Google Cloud SQL for PostgreSQL
Cloud SQL is a fully managed relational database service that offers high performance, seamless integration, and impressive scalability and offers database engines such as PostgreSQL.
This guide provides a quick overview of how to use Cloud SQL for
PostgreSQL to store vector embeddings with the PostgresVectorStore
class.
Overview
Integration details
Class | Package | PY support | Package latest |
---|---|---|---|
PostgresVectorStore | @langchain/google-cloud-sql-pg | ✅ | 0.0.1 |
Before you begin
In order to use this package, you first need to go throught the following steps:
- Select or create a Cloud Platform project.

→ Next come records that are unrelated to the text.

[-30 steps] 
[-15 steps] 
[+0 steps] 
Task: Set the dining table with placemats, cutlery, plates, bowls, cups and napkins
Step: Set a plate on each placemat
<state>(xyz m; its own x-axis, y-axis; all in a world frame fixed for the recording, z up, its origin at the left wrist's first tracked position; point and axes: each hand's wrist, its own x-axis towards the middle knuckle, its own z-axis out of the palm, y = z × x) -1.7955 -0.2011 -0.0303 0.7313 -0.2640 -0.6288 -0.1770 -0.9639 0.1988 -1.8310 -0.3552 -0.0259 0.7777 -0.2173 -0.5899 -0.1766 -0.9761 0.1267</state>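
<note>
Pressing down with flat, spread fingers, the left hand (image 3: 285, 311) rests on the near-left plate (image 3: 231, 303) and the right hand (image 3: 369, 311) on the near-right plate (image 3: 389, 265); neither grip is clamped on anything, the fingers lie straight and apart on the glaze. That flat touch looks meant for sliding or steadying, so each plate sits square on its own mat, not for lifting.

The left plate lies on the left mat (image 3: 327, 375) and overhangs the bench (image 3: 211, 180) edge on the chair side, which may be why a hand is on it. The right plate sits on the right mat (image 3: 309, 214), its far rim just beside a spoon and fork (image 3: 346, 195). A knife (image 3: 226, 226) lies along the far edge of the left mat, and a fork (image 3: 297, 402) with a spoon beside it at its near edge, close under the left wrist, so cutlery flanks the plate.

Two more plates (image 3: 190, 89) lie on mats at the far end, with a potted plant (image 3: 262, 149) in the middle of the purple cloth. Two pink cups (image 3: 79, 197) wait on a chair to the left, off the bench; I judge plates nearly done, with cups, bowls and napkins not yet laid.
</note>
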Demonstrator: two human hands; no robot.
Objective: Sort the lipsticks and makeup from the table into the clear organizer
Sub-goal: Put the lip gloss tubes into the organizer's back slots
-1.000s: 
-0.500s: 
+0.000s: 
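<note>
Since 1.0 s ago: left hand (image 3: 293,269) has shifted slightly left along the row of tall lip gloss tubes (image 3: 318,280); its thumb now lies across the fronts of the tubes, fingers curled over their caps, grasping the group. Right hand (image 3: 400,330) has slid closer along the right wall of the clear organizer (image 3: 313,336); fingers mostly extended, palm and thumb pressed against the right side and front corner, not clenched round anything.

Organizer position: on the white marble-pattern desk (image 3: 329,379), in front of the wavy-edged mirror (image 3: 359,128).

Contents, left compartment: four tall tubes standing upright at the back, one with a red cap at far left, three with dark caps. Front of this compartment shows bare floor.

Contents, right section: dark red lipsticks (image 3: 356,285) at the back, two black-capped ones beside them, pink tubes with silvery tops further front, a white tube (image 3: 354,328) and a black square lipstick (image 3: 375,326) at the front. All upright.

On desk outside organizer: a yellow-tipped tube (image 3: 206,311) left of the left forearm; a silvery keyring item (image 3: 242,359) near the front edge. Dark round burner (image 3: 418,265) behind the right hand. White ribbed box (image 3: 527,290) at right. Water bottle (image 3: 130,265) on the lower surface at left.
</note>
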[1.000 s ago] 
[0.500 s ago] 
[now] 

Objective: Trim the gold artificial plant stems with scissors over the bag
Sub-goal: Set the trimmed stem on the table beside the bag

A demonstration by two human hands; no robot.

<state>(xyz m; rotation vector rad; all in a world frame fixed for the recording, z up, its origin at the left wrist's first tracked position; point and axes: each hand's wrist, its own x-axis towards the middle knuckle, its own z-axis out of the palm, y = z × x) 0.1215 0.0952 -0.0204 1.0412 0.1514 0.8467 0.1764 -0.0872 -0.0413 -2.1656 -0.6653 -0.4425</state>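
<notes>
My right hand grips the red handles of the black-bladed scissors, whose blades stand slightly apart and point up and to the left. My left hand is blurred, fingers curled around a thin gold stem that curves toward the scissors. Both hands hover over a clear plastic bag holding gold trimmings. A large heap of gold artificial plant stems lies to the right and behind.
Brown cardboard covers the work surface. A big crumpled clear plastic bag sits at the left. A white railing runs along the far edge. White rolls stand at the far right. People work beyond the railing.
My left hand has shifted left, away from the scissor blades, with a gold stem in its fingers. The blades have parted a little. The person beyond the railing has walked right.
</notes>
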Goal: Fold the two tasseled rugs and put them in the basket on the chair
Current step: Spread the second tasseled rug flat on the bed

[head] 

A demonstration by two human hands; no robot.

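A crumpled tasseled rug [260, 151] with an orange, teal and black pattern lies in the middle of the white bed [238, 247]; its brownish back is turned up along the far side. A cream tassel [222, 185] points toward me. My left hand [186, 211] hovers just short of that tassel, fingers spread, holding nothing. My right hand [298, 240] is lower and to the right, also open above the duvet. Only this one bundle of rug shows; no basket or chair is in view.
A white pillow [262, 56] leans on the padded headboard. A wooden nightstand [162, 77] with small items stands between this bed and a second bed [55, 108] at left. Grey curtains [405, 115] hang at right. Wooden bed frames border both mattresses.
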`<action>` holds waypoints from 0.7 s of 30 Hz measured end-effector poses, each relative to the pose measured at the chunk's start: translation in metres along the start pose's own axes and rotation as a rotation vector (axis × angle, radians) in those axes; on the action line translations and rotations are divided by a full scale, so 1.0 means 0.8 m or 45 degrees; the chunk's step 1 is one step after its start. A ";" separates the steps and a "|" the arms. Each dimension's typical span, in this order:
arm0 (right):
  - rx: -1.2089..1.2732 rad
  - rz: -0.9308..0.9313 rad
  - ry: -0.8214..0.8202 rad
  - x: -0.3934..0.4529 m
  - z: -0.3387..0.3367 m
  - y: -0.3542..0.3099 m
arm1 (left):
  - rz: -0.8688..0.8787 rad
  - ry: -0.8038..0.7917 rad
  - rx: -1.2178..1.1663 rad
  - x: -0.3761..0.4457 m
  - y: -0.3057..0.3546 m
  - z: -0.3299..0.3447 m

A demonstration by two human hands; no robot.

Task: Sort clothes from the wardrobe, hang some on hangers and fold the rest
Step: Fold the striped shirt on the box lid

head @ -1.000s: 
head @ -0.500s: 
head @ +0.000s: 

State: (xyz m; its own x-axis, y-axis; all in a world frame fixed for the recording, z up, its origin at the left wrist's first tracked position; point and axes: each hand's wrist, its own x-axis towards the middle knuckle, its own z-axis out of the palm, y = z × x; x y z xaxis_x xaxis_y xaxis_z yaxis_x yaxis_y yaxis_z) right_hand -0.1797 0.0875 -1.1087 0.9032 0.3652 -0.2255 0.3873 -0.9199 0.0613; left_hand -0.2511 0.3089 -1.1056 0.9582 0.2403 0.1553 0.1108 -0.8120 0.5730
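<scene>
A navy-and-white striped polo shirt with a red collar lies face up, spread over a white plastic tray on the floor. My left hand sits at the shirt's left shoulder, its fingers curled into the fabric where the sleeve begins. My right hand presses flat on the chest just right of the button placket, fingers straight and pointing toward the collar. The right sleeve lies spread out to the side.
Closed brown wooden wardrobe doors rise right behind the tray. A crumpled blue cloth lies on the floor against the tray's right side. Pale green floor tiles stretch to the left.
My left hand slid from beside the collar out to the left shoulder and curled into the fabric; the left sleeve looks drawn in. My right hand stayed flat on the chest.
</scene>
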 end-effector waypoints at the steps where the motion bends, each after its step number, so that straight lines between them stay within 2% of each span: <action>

- Enable billing for your project.
- Enable the Cloud SQL Admin API.
- Setup Authentication.
- Create a CloudSQL instance
- Create a CloudSQL database
- Add a user to the database
Authentication
Authenticate locally to your Google Cloud account using the
gcloud auth login
command.
Set Your Google Cloud Project
Set your Google Cloud project ID to leverage Google Cloud resources locally:
gcloud config set project YOUR-PROJECT-ID
If you don’t know your project ID, try the following: * Run
gcloud config list
. * Run gcloud projects list
. * See the support
page: Locate the project
ID.
Setting up a PostgresVectorStore instance
To use the PostgresVectorStore library, you’ll need to install the
@langchain/google-cloud-sql-pg
package and then follow the steps
bellow.
First, you’ll need to log in to your Google Cloud account and set the following environment variables based on your Google Cloud project; these will be defined based on how you want to configure (fromInstance, fromEngine, fromEngineArgs) your PostgresEngine instance :
PROJECT_ID="your-project-id"
REGION="your-project-region" // example: "us-central1"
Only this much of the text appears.